The data:
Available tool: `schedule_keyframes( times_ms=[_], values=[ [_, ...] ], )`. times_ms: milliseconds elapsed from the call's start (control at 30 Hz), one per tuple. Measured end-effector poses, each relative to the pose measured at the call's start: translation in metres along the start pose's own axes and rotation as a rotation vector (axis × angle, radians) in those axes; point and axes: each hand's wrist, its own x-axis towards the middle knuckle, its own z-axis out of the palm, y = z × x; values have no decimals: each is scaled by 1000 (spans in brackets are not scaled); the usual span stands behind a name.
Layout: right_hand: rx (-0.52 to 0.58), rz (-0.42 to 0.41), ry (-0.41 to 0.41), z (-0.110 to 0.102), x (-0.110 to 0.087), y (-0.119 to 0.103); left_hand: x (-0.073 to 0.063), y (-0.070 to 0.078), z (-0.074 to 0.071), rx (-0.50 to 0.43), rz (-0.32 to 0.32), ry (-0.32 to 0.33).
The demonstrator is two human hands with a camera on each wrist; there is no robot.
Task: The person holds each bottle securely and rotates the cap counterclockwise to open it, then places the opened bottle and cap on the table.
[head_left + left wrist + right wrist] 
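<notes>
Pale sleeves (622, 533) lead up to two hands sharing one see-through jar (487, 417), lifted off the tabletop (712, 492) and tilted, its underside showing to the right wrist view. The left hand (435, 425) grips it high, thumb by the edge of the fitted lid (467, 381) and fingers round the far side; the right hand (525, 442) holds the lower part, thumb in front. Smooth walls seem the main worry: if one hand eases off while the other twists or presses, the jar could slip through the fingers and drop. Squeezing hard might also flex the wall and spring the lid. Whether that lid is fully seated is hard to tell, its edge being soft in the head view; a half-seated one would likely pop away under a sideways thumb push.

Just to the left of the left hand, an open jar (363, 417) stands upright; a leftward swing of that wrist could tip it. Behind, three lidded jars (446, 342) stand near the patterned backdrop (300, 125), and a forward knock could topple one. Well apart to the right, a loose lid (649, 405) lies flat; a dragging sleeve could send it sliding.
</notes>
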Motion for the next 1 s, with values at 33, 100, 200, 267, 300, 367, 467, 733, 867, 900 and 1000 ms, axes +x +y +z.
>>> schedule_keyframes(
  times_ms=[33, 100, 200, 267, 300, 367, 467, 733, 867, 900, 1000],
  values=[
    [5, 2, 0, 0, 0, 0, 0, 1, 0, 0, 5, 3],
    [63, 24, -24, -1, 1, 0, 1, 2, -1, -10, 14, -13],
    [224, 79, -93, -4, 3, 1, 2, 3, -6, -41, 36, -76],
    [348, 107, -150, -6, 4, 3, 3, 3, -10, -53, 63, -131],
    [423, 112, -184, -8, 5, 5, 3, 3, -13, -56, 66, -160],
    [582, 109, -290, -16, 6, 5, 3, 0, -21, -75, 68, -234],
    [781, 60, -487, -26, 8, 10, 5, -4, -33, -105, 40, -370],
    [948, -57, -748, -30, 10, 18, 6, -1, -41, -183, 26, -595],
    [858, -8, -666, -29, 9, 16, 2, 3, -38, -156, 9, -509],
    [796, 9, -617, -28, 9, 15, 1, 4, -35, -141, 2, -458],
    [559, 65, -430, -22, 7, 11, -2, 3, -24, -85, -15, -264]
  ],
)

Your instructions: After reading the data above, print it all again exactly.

Task response:
Available tool: `schedule_keyframes( times_ms=[_], values=[ [_, ...] ], )`. times_ms: milliseconds elapsed from the call's start (control at 30 Hz), one per tuple. Measured end-effector poses, each relative to the pose measured at the call's start: translation in metres along the start pose's own axes and rotation as a rotation vector (axis × angle, radians) in those axes; point and axes: each hand's wrist, its own x-axis towards the middle knuckle, its own z-axis out of the palm, y = z × x; values have no decimals: each is scaled by 1000 (spans in brackets are not scaled); the usual span stands behind a name.
Layout: right_hand: rx (-0.52 to 0.58), rz (-0.42 to 0.41), ry (-0.41 to 0.41), z (-0.110 to 0.102), x (-0.110 to 0.087), y (-0.119 to 0.103); left_hand: x (-0.073 to 0.063), y (-0.070 to 0.078), z (-0.074 to 0.071), rx (-0.50 to 0.43), rz (-0.32 to 0.32), ry (-0.32 to 0.33).
The demonstrator is two human hands with a camera on each wrist; there is no robot.
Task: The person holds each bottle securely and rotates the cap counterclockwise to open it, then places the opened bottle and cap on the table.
[head_left + left wrist + right wrist] 
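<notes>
Pale sleeves (622, 533) lead up to two hands sharing one see-through jar (487, 417), lifted off the tabletop (712, 492) and tilted, its underside showing to the right wrist view. The left hand (435, 425) grips it high, thumb by the edge of the fitted lid (467, 381) and fingers round the far side; the right hand (525, 442) holds the lower part, thumb in front. Smooth walls seem the main worry: if one hand eases off while the other twists or presses, the jar could slip through the fingers and drop. Squeezing hard might also flex the wall and spring the lid. Whether that lid is fully seated is hard to tell, its edge being soft in the head view; a half-seated one would likely pop away under a sideways thumb push.

Just to the left of the left hand, an open jar (363, 417) stands upright; a leftward swing of that wrist could tip it. Behind, three lidded jars (446, 342) stand near the patterned backdrop (300, 125), and a forward knock could topple one. Well apart to the right, a loose lid (649, 405) lies flat; a dragging sleeve could send it sliding.
</notes>
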Motion for the next 1 s, with values at 33, 100, 200, 267, 300, 367, 467, 733, 867, 900 and 1000 ms, axes +x +y +z.
>>> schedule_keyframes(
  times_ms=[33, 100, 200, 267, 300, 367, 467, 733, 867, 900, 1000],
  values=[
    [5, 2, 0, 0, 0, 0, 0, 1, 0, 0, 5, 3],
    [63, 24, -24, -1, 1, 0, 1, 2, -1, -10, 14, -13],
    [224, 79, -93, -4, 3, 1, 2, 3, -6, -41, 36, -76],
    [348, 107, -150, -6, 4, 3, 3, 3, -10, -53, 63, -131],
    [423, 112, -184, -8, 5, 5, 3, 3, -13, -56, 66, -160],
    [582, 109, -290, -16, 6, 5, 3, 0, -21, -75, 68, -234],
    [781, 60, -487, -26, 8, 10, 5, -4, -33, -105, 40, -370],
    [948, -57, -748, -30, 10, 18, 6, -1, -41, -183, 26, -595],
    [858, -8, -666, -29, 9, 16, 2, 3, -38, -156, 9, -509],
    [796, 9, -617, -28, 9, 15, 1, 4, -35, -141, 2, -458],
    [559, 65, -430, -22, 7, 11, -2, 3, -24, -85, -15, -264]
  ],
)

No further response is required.